US 12,079,472 B2
Data reduction method, apparatus, computing device, and storage medium for forming index information based on fingerprints
Bang Liu, Saint Petersburg (RU); Liyu Wang, Beijing (CN); Kun Guan, Saint Petersburg (RU); Wen Yang, Chengdu (CN); and Jianqiang Shen, Hangzhou (CN)
Assigned to HUAWEI TECHNOLOGIES CO., LTD., Shenzhen (CN)
Filed by HUAWEI TECHNOLOGIES CO., LTD., Guangdong (CN)
Filed on Apr. 29, 2022, as Appl. No. 17/732,675.
Application 17/732,675 is a continuation of application No. PCT/CN2020/120990, filed on Oct. 14, 2020.
Claims priority of application No. 201911061340.4 (CN), filed on Nov. 1, 2019.

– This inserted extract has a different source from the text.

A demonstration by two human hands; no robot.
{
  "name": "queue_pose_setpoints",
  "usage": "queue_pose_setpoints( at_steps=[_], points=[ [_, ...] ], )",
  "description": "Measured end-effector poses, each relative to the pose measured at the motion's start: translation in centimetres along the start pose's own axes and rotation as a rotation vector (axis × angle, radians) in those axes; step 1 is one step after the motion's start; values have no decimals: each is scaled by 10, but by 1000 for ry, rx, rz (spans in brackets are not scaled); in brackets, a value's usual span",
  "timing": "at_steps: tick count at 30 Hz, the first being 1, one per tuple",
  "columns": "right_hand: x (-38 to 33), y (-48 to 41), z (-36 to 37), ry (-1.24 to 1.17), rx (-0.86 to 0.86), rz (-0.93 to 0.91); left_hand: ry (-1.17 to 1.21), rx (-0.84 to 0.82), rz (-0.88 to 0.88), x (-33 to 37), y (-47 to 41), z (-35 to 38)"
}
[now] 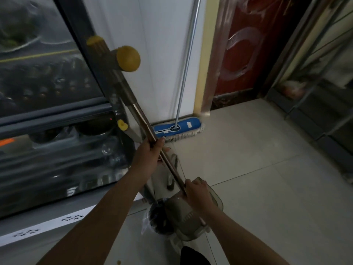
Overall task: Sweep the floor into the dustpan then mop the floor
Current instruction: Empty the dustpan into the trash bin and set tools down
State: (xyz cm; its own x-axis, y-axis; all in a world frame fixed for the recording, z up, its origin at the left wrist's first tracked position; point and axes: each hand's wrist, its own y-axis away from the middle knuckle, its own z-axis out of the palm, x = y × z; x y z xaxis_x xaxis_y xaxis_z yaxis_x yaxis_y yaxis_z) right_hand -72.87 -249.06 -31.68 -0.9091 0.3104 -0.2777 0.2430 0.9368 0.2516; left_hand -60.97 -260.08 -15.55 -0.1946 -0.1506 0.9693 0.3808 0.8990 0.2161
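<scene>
A person grips a pair of long metal handles (142, 116), each topped with a yellow cap (128, 58), that slant from 11 o'clock down through the middle of the view. The left hand (150, 152), just below centre, is wrapped around the shafts with fingers curled tight and thumb across the top; it cannot be told whether it grips one shaft or both. The right hand (197, 192), at 5 o'clock from the left, closes its fingers round the lower end of a shaft where it meets a smoky grey dustpan (183, 217). The dustpan hangs tilted at 6 o'clock, its body overlapping the rim of a dark waste bin (156, 220) lined with a clear plastic bag; whether the two touch cannot be told.

The mop (177, 128) stands at 12 o'clock from the left hand. Its flat blue head with a pale fringe lies on the floor (257, 169) at the foot of a white wall (162, 54), and its silver pole leans up that wall to the top edge. Neither hand touches it.

A glass-fronted display cabinet (47, 83) fills the 9 o'clock side, a red door (248, 54) stands at 1 o'clock, and pale tiles spread toward 3 o'clock.
</scene>
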Motion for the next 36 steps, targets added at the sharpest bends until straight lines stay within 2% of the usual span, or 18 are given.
queue_pose_setpoints(
  at_steps=[7, 15, 21, 28, 32, 36],
  points=[
    [29, -54, -34, 9, -18, 31, -66, -100, 9, 34, -67, 32],
    [54, -98, -82, -149, -70, 104, -94, -192, 59, 61, -117, 63],
    [58, -118, -123, -442, 19, 174, -129, -315, 99, 76, -152, 82],
    [68, -139, -175, -578, 59, 202, -260, -467, 176, 77, -176, 100],
    [72, -147, -192, -652, 70, 200, -291, -541, 153, 85, -186, 110],
    [88, -165, -205, -668, 105, 205, -232, -588, 36, 92, -202, 126]
  ],
)
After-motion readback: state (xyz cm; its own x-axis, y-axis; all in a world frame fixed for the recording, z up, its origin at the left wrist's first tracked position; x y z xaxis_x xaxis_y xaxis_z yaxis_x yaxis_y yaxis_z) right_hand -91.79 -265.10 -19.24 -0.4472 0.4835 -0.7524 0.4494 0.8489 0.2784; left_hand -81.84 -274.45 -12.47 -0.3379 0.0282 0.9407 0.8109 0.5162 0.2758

Prior Publication US 2022/0253222 A1, Aug. 11, 2022
Int. Cl. G06F 3/06 (2006.01)
CPC G06F 3/0608 (2013.01) [G06F 3/064 (2013.01); G06F 3/0671 (2013.01)] 17 Claims
OG exemplary drawing
 
1. A data reduction method, comprising:
obtaining fingerprints of to-be-reduced data blocks;
forming an index set based on the fingerprints of the to-be-reduced data blocks by using index information of data blocks with identical fingerprints, the index set comprising the index information of the data blocks, and the index information including addresses of the data blocks; and
performing, in the to-be-reduced data blocks based on the fingerprints of the to-be-reduced data blocks, data reduction processing on data blocks with index information in a same index set,
wherein the fingerprints of the data blocks are similar fingerprints or to-be-deduplicated fingerprints, the similar fingerprints are for determining whether similar deduplication can be performed on the data blocks, and the to-be-deduplicated fingerprints are for determining whether the data blocks can be deduplicated, and
wherein the index information of each of the data blocks is indicated by a key-value pair comprising a key and a value corresponding to the key, and
wherein, in the key-value pair indicating each of the data blocks, the key is the similar fingerprint of the data block, and the value comprises both the address of the data block and the to-be-deduplicated fingerprint of the data block.